EXHIBIT 23(D)
INVESTMENT MANAGEMENT AGREEMENT
This INVESTMENT MANAGEMENT AGREEMENT (the "Agreement") is made as of
the 17th day of May 2002, by and between TRANSAMERICA INDEX FUNDS, INC. (the
"Index Fund"), a Maryland corporation, and TRANSAMERICA INVESTMENT MANAGEMENT,
LLC, a limited liability company organized under the laws of the State of
Delaware (the "Adviser"), to provide certain management and advisory services to
certain series of shares of beneficial interest in the Index Fund as listed on
the attached Schedule A to this Agreement (each a "Fund," collectively the
"Funds").
RECITALS
WHEREAS, the Adviser is engaged in business as an investment adviser
and is so registered as an adviser under the Investment Advisers Act of
1940, as amended ("Advisers Act"); and
WHEREAS, the Index Fund desires to retain the Adviser to render
investment management services pursuant to the terms and provisions of
this Agreement, and the Adviser is interested in furnishing such
investment management services;
NOW THEREFORE, in consideration of the covenants and the mutual
promises hereinafter set forth, the parties hereto mutually agree as
follows:
1. Authority of the Adviser. The Adviser shall have full power to manage
and direct the investment of the assets of each Fund of the Index Fund
(the "Account"), subject to and in accordance with the investment
objectives and guidelines of each separate Fund of the Index Fund (the
"Investment Guidelines"). Subject to the foregoing, this discretionary
authority makes the Adviser agent and attorney-in-fact with full power
and authority on behalf of the Account (a) to buy, sell, exchange,
convert and otherwise trade in any and all stocks, bonds, and other
securities as the Adviser may select; (b) to exercise all rights and
powers with respect to any securities or other assets in the Account,
including the right and power to vote and exercise subscription rights
with respect to all securities and other assets in the Account as
determined in the discretion of the Adviser; and (c) to establish
accounts, and deal through and/or with, one or more securities
brokerage firms, dealers, banks, or clearing corporations as the
Adviser may select from time to time; provided, however, that except as
provided under the Adviser's Act, none of such firms, dealers, banks,
or clearing corporations shall be a person or entity that controls, or
is controlled by, or is under common control with, the Adviser. This
discretionary authority shall remain in full force and effect for the
duration of this Agreement or until the Adviser receives written notice
from the Index Fund of its termination in accordance with the terms of
this Agreement. The Index Fund understands that there can be no
assurance that the investment objectives set forth in the Investment
Guidelines will in fact be achieved.
2. Custody of Assets. The Index Fund will appoint a custodian (the
"Custodian") to take and have possession of the assets of the Account.

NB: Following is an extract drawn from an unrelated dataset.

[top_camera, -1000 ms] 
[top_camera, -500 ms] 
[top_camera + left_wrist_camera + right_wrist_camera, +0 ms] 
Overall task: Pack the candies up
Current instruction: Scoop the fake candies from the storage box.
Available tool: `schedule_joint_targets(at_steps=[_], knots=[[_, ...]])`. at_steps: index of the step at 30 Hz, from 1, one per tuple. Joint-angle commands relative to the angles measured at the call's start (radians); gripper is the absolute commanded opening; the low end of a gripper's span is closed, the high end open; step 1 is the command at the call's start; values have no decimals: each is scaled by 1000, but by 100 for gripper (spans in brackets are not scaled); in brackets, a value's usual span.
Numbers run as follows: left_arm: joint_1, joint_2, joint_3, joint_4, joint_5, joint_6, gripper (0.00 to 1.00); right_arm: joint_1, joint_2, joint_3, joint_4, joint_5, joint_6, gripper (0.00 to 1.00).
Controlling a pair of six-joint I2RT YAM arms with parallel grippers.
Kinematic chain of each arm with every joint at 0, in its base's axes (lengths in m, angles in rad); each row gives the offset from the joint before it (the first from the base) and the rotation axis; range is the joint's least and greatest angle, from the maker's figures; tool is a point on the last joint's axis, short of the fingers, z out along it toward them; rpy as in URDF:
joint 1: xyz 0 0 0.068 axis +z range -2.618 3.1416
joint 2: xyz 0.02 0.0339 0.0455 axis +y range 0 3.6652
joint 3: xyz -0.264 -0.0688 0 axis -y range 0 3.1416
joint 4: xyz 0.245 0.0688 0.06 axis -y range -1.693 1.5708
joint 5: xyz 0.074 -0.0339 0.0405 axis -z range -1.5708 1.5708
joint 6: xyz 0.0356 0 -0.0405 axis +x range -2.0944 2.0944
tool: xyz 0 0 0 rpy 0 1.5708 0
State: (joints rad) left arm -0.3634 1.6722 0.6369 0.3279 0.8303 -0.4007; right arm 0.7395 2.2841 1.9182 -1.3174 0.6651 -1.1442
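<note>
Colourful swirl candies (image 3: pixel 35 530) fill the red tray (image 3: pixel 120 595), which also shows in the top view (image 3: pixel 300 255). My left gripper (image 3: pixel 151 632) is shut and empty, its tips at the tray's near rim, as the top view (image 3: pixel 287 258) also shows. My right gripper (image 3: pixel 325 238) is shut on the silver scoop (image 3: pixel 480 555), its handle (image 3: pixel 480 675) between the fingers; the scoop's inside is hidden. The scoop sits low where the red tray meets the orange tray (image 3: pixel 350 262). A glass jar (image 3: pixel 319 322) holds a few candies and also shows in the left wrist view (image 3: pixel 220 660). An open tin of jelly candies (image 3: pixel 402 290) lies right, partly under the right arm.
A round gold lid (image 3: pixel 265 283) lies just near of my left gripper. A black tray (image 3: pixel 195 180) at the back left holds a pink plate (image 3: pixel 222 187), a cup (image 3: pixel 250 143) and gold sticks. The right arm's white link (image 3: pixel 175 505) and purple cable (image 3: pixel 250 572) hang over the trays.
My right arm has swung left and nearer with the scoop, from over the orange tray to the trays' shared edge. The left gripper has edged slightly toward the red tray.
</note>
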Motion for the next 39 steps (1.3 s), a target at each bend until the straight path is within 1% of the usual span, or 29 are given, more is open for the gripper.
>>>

The Adviser shall not act as custodian for the Account or take or have
possession of any of the assets thereof, but may issue instructions to
the Custodian of such assets as required in connection with the
settlement of transactions effected by the Adviser hereunder. The
Adviser shall not be responsible for the acts or omissions of the
Custodian in the performance of the Custodian's obligations with
respect to the Account.
3. Brokerage. In placing orders with broker-dealers for the purchase or
sale of portfolio securities, the Adviser shall attempt to obtain
quality execution at favorable security prices; provided that, on
behalf of the Account, the Adviser may, in its discretion, agree to pay
a broker-dealer that furnishes brokerage or research services as such
services are defined under Section 28(e) of the Securities Exchange Act
of 1934, a higher commission than that which might have been charged by
another broker-dealer for effecting the same transactions, if the
Adviser determines in good faith that such commission is reasonable in
relation to the brokerage and research services provided by the
broker-dealer, viewed in terms of either that particular transaction or
the overall responsibilities of the Adviser with respect to the
accounts as to which it exercises investment discretion. The Index Fund
acknowledges that the Adviser and other clients advised by the Adviser
may benefit from any research and information received from
broker-dealers selected in connection with the Index Fund's Account.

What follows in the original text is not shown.